Work instructions> Exactly copy the final stretch of the listing below: the line with "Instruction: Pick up" and every line after it.

Raw data>
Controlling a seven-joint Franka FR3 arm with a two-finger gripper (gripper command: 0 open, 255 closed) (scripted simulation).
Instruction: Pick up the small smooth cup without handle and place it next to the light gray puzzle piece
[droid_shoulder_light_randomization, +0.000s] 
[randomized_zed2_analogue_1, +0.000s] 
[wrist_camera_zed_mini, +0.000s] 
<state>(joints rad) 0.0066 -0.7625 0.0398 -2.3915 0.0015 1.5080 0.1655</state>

Result>
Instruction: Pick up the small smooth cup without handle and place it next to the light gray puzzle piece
[droid_shoulder_light_randomization, +0.000s] 
[randomized_zed2_analogue_1, +0.000s] 
[wrist_camera_zed_mini, +0.000s] 
<state>(joints rad) 0.0066 -0.7625 0.0398 -2.3915 0.0015 1.5080 0.1655</state>

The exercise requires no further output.